I love what I do and I’ve been fortunate enough to work with a lot of amazing art directors on a lot of great projects. I’m always grateful for the work I get. But I’ve talked to a lot of women in the industry over the years, and there is a clear pattern we’ve all experienced. One day a few months ago, I was commissioned to work on the backlist of a prolific women’s lit author. Minutes later, an art director called about a memoir in which the author was “always the bridesmaid.” Later that day: a novel about a wife dealing with her husband’s indifference while balancing her new career and motherhood. Three projects from three different art directors. All aimed directly at women readers.
I doubt that many of my male colleagues have had the same experience. And that day wasn’t an anomaly.

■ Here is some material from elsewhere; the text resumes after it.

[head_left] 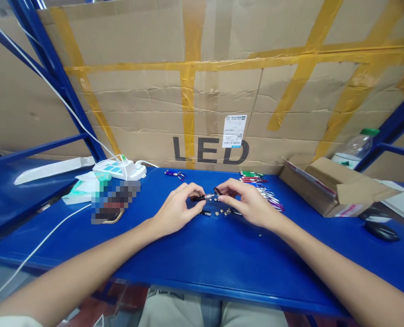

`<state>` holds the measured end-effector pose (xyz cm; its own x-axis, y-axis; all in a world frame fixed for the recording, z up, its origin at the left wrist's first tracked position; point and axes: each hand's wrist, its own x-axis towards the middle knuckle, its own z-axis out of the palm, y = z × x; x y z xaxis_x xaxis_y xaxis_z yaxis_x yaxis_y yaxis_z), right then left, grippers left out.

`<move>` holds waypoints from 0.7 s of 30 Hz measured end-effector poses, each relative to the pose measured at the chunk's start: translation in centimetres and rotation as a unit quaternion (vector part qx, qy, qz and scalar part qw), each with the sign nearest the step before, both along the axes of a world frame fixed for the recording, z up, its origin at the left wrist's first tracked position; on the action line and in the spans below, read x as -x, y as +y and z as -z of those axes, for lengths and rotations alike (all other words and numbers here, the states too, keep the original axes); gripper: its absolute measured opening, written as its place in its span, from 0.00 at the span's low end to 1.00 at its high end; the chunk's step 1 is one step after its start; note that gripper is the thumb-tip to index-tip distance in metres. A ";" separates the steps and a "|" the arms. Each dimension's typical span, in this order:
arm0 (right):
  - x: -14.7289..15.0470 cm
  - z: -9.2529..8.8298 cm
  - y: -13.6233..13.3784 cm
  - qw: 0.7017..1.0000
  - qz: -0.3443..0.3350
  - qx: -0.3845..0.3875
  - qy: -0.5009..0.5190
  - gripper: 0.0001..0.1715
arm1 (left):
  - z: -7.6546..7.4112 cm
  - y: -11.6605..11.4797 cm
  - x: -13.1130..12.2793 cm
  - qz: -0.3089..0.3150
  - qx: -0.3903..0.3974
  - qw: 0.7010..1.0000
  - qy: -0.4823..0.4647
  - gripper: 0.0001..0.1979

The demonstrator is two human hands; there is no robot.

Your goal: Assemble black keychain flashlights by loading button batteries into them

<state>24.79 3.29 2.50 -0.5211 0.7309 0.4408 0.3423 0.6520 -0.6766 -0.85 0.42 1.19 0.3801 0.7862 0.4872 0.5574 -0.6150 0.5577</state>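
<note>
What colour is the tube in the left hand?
The tube is black with a silvery end, clearest in the head view.

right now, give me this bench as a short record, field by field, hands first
left hand: pinching a dark tube with a silvery end
right hand: holding a small black part near that end
under the hands: small round silvery pieces and a short black piece
beyond right hand: row of slim coloured items, green and red among them
left side: white power strip
right side: open cardboard box, black mouse
surface: blue table
backdrop: taped cardboard printed LED
</note>
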 end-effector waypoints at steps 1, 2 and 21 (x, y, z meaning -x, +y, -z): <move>0.0 0.0 -0.1 1.000 -0.001 -0.001 0.000 0.08 | 0.0 0.1 0.0 -0.005 -0.011 1.000 0.004 0.06; 0.1 0.0 -0.1 1.000 -0.001 -0.001 0.001 0.08 | 0.1 0.1 0.1 -0.009 -0.020 1.000 0.008 0.05; 0.5 0.0 -0.8 1.000 -0.002 0.002 0.002 0.07 | 0.6 0.5 -0.1 0.026 0.078 0.995 -0.053 0.12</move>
<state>24.27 2.50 2.55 -0.5226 0.7301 0.4404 0.3360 0.6510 -0.6806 -0.73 0.97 0.57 0.3757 0.8359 0.4003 0.4591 -0.5430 0.7031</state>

The talented art director and cover designer Catherine Casalino has told me, “When you’re on the receiving end of a project, it’s hard to say no, and even harder to explain why you don’t want to work exclusively on women’s fiction,” and continued with, “I think if we mixed things up a little more—hired women to design sports books and hired men to design cookbooks—we’d get some fresh and unexpected designs. And that would benefit all of us in the industry.” Another female designer has written to me saying, “It’s no surprise that women are assigned these topics—being women, it’s natural to assume we are interested in these things—but sometimes the associations are so tenuous that you start wondering if the gender bias is actually a form of laziness.”